## What you will do
Scan the material for the word "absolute", and copy each line where it shows up.

## Material provided

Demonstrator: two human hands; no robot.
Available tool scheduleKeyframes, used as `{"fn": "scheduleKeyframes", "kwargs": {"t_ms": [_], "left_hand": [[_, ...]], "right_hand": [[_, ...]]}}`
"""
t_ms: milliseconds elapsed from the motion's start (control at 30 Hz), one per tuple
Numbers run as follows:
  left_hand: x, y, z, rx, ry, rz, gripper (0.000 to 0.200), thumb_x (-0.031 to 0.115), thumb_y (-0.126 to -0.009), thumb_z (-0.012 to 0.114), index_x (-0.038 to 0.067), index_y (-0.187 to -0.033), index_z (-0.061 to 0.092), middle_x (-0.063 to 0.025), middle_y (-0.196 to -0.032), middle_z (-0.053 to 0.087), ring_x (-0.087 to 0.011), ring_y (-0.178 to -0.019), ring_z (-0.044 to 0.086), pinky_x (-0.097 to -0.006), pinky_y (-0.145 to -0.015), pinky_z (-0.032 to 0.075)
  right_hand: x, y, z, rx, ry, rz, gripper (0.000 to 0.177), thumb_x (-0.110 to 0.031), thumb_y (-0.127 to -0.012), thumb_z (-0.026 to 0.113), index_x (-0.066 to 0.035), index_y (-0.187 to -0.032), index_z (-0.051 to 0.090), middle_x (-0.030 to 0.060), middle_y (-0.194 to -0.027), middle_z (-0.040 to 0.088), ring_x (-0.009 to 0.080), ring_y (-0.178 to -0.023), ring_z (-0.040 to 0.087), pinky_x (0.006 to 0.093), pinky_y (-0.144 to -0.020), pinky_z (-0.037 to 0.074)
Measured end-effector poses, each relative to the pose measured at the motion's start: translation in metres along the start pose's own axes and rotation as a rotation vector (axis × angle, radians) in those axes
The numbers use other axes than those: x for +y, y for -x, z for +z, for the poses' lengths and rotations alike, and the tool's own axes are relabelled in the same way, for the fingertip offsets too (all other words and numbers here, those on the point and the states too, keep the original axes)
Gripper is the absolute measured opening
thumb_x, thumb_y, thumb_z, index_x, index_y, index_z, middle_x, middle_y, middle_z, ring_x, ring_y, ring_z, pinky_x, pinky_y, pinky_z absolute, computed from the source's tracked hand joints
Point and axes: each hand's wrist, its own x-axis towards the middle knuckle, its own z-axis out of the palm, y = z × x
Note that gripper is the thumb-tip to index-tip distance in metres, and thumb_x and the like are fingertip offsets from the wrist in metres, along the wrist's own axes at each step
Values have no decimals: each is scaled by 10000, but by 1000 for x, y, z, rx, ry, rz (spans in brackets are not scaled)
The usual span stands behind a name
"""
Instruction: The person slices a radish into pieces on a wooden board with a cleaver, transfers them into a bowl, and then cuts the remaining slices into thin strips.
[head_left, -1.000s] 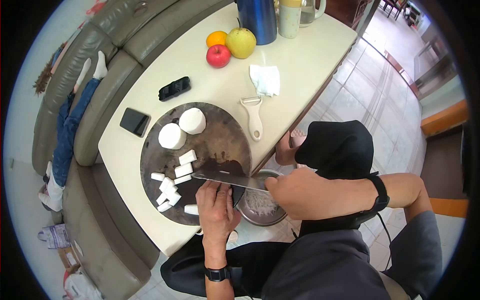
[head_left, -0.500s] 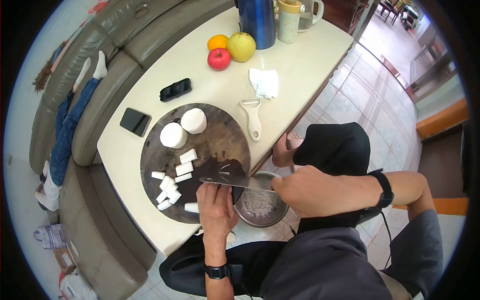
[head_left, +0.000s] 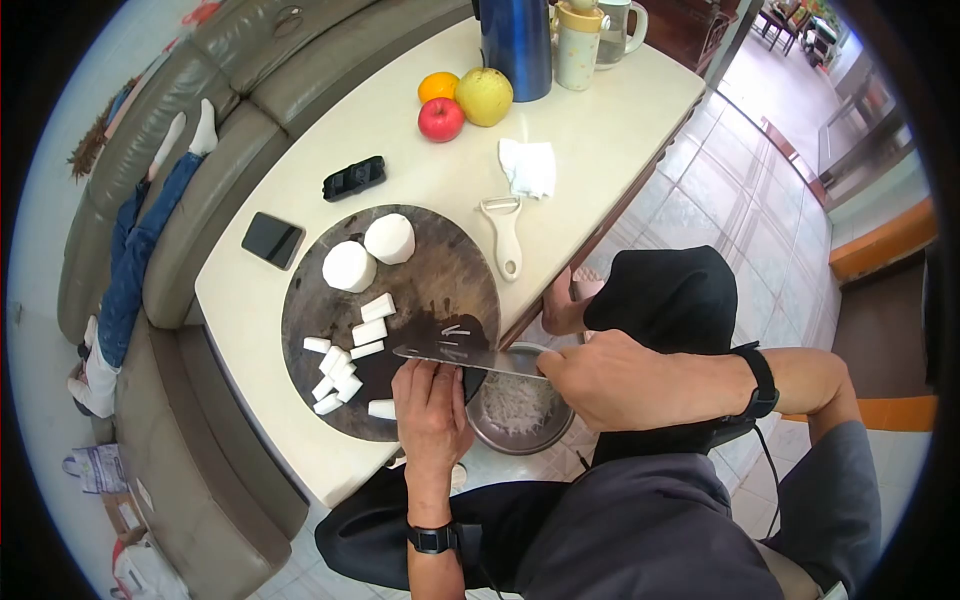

## Exercise result
Gripper is the absolute measured opening
thumb_x, thumb_y, thumb_z, index_x, index_y, index_z, middle_x, middle_y, middle_z, ring_x, ring_y, ring_z, pinky_x, pinky_y, pinky_z absolute, computed from the source's tracked hand joints

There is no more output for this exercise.